What you are asked to do: Where does the word "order" show up in the data? Please find each such line and copy it.

Data extracted from a collection:
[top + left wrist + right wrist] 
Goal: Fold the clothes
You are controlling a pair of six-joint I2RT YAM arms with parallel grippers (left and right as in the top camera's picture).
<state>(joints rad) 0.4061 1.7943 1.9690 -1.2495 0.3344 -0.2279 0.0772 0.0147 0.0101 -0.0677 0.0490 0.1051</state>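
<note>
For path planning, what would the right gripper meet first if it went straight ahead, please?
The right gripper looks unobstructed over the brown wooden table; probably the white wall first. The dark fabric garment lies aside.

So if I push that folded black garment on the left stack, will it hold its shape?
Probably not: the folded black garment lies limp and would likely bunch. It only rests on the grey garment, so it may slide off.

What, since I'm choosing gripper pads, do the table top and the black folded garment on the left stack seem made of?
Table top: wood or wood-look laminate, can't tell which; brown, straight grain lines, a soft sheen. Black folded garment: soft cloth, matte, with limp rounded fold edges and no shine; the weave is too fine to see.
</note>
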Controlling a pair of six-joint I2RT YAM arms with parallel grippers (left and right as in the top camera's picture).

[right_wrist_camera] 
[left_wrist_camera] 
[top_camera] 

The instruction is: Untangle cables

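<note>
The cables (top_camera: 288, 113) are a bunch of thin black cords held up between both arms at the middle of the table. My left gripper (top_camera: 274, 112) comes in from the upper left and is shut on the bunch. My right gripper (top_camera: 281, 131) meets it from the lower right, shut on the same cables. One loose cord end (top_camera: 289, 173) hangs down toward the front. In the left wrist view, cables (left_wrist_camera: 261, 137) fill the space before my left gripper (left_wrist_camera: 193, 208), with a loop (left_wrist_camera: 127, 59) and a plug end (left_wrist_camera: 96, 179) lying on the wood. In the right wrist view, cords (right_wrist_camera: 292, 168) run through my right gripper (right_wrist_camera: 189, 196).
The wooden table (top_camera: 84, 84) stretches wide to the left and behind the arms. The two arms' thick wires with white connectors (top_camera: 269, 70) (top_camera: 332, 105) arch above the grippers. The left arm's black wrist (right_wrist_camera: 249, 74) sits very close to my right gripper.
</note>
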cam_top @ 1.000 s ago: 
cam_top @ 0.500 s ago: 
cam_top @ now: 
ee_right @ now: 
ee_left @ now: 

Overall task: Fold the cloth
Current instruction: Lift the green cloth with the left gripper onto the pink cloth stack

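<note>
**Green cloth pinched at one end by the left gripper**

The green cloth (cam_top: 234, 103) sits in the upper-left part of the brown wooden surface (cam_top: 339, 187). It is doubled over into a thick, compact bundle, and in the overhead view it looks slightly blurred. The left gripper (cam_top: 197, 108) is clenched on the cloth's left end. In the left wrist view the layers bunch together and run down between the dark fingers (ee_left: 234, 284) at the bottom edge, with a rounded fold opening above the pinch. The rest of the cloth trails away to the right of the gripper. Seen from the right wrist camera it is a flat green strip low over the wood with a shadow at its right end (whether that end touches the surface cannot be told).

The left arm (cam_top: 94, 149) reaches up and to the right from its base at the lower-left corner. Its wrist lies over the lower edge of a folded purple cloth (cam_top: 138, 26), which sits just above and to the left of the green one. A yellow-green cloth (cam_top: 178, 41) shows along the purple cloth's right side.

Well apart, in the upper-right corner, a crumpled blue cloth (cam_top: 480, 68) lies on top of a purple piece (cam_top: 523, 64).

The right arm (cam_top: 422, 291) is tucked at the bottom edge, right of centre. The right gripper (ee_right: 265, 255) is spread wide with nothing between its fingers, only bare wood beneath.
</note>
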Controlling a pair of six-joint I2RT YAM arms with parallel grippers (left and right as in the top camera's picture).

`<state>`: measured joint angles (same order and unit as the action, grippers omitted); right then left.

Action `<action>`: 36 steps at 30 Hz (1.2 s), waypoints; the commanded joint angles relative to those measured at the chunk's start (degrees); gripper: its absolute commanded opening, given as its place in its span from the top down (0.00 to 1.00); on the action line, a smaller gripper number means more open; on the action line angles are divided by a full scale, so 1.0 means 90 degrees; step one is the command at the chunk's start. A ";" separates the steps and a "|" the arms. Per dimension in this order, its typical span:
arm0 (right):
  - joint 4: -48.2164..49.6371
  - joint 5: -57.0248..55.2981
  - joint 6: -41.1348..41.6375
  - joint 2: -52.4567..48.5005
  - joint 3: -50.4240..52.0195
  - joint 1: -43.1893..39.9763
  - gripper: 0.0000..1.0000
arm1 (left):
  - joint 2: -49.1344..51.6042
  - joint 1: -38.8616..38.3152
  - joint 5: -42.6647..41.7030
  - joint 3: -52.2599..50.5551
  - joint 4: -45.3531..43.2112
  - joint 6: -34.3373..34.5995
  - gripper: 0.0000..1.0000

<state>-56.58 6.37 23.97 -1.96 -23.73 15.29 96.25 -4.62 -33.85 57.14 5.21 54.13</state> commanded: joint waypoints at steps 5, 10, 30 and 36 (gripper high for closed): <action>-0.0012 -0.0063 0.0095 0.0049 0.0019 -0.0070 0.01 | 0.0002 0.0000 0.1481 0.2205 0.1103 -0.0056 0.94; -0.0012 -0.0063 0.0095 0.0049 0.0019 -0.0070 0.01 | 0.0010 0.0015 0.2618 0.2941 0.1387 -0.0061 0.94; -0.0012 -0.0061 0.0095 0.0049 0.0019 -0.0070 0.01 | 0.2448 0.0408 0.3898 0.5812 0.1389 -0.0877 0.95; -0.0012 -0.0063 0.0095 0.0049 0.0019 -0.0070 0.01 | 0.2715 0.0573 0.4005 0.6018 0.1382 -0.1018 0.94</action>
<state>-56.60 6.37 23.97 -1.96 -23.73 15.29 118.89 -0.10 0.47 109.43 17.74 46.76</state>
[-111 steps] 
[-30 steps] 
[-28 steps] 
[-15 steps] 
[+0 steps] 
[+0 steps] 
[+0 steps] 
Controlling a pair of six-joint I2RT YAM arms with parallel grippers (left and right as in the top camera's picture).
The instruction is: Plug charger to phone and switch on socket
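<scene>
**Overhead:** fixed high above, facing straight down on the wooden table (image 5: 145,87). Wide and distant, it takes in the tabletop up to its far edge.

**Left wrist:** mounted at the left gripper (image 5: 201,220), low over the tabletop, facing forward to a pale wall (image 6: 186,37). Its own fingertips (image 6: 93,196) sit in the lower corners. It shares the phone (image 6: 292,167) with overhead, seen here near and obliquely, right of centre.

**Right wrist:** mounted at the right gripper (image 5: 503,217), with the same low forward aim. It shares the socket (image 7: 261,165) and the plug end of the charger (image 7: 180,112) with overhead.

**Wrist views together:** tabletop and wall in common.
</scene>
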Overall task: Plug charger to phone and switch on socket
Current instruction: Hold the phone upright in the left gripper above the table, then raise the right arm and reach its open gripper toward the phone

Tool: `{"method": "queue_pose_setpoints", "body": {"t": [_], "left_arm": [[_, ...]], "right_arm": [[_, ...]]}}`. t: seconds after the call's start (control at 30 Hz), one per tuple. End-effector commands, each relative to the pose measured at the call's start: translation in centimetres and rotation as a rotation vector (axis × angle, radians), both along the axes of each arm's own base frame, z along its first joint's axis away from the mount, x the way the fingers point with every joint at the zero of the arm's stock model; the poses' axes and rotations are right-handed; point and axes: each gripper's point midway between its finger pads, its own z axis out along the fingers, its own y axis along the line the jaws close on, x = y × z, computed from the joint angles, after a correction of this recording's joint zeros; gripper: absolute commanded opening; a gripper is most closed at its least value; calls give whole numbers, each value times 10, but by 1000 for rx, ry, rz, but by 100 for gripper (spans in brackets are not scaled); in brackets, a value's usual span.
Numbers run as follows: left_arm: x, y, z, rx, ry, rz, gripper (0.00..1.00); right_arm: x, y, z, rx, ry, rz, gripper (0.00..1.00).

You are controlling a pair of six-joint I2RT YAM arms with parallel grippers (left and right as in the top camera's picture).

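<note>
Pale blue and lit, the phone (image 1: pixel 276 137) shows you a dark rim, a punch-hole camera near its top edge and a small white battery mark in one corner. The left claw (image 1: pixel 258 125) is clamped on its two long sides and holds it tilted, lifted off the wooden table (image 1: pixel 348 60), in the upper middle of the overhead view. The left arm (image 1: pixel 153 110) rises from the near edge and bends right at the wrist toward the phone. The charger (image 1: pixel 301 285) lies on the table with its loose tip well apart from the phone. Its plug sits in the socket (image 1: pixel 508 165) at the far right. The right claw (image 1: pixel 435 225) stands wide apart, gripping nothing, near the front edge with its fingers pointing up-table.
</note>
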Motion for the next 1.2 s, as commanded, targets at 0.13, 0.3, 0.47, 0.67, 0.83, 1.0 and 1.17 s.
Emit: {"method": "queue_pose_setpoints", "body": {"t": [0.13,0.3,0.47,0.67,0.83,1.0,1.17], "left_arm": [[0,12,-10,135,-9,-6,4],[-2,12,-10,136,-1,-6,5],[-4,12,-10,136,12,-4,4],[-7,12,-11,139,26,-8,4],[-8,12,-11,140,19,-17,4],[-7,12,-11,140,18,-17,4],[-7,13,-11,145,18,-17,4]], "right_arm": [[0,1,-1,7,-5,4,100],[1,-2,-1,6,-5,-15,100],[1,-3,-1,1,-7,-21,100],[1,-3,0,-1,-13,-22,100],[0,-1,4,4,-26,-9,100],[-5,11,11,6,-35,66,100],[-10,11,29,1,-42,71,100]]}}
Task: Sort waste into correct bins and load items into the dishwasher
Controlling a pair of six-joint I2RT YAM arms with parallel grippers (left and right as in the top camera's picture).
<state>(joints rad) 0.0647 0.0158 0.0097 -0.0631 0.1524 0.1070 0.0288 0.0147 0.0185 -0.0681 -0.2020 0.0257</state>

Solution to the exercise:
`<state>`: measured joint angles (same order and unit as the action, grippers omitted); right then left.
Action `<action>`: 36 steps at 30 Hz (1.2 s), waypoints; the commanded joint angles relative to those measured at the chunk's start (degrees); gripper: its absolute commanded opening, given as its place in its span from the top down (0.00 to 1.00); on the action line, a smaller gripper number means more open; on the action line angles are divided by a full scale, so 1.0 means 90 degrees; step one is the command at the chunk's start. A ";" separates the steps and a "|" the arms. Per dimension in this order, its typical span:

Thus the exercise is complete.